++++ PROVIDED MATERIAL ++++

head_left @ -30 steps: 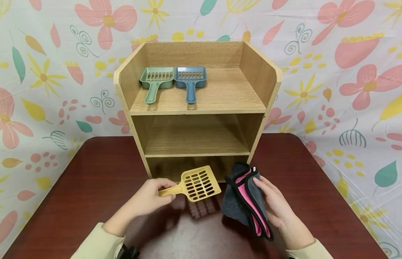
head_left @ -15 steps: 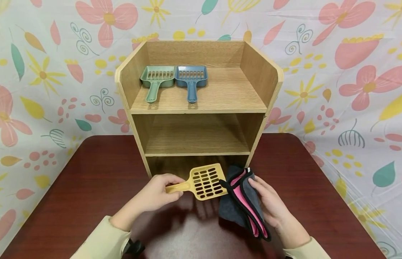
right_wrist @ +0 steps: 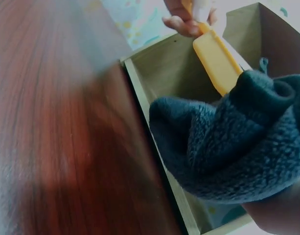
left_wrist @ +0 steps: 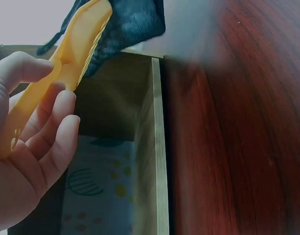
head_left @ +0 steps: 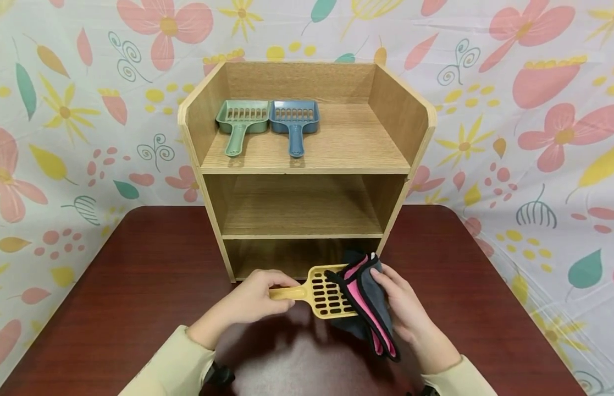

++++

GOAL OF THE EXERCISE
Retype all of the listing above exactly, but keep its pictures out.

RESPONSE FOR THIS EXERCISE
head_left @ -30 steps: 
head_left @ -15 steps: 
right_wrist @ +0 steps: 
left_wrist @ +0 steps: 
head_left @ +0 steps: 

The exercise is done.